EXERCISE DESCRIPTION:
Copy out each line of the data that holds the string "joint".

INFORMATION PROVIDED:
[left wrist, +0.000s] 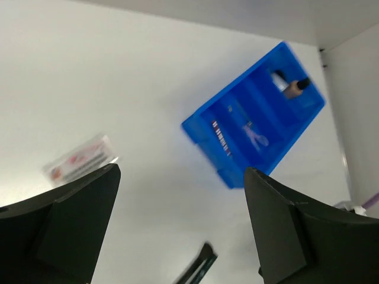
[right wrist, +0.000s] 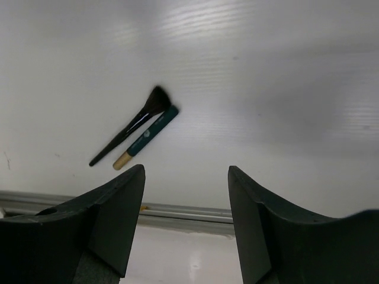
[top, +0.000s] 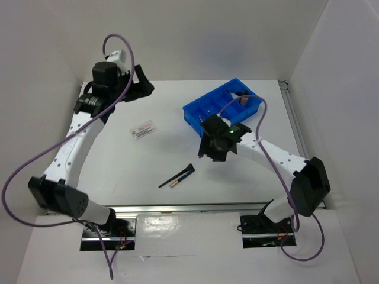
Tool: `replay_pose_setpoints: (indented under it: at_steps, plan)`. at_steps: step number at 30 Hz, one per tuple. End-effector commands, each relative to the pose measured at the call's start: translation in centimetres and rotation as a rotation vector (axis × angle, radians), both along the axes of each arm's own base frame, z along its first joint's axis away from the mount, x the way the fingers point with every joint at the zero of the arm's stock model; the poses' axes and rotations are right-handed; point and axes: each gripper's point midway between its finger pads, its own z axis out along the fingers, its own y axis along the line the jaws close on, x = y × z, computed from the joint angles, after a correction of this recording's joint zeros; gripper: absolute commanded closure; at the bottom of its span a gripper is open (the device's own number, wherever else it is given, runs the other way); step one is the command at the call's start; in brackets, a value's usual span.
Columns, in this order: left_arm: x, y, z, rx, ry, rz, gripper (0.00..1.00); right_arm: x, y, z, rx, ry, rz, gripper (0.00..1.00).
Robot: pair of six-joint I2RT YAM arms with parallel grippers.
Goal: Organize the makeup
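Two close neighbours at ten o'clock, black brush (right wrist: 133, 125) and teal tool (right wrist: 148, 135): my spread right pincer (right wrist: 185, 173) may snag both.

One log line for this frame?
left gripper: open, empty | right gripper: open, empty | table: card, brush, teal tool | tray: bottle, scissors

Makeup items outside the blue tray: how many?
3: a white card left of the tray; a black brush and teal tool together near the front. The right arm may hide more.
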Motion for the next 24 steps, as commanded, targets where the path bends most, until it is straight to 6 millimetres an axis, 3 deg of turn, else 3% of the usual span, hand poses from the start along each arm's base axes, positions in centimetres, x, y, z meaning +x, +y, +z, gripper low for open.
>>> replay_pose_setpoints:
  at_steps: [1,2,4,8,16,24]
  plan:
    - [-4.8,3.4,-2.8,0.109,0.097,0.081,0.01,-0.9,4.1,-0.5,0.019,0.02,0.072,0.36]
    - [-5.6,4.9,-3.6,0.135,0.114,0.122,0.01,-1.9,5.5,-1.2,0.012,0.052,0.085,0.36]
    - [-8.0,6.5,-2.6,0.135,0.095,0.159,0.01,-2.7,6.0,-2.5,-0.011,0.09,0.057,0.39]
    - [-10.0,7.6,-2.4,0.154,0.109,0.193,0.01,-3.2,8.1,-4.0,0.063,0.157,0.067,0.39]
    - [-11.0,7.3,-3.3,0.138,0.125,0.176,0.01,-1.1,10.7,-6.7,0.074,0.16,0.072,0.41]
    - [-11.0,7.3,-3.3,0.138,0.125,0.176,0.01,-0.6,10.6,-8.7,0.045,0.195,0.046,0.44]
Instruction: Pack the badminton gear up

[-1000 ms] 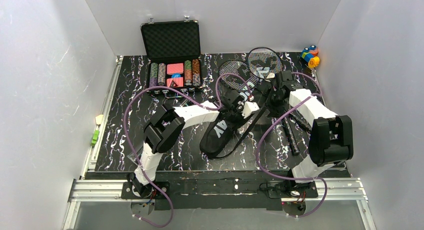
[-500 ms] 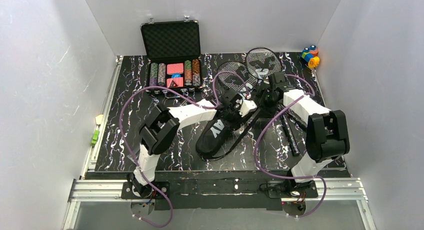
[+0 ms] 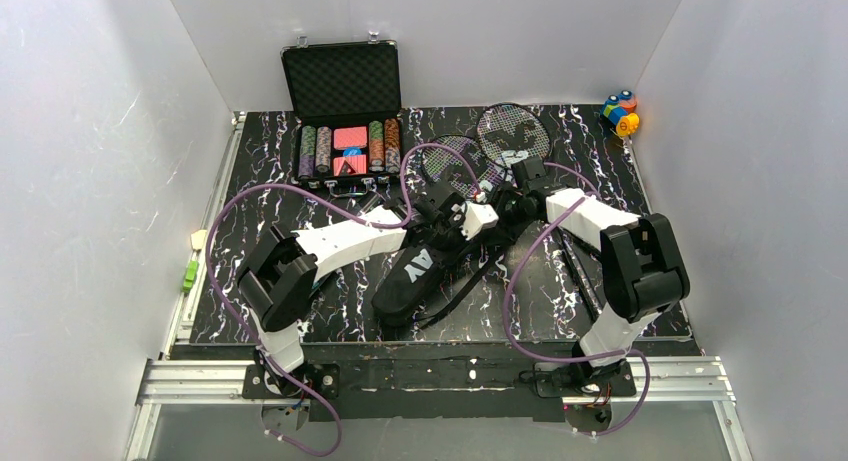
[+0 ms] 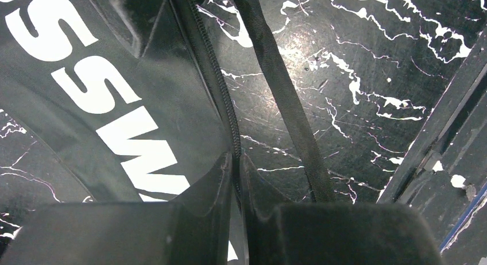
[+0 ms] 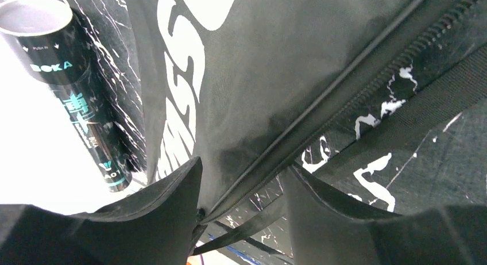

EXERCISE RESPONSE:
Tool: `replay_pose_setpoints: (indented under it: at_steps, plan)`. at_steps: step number at 30 Hz, one per tuple. End-effector commands, each relative to the pose measured at the call's start: translation in centimetres and rotation as a rotation vector (axis × angle, radians), both along the axes of each arm's own base frame, z along its first joint's axis away from the mount, x the way the fingers point with every joint at the zero of the arm's stock model; the poses' axes and rotations are right-handed; point and axes: each gripper's point midway between its finger pads, its own z axis out along the fingers, its own y axis along the line the jaws close on, x = y × z, computed from the joint angles, after a correction of this recording's joint zeros; gripper: absolute commanded closure; at the bottom of its span a gripper is open (the device's own number, wherever else it is given, runs the other way); step one is the command at the call's start; in brackets, a value's usual span.
Robot: pair of six-joint I2RT YAM arms with parallel grippers.

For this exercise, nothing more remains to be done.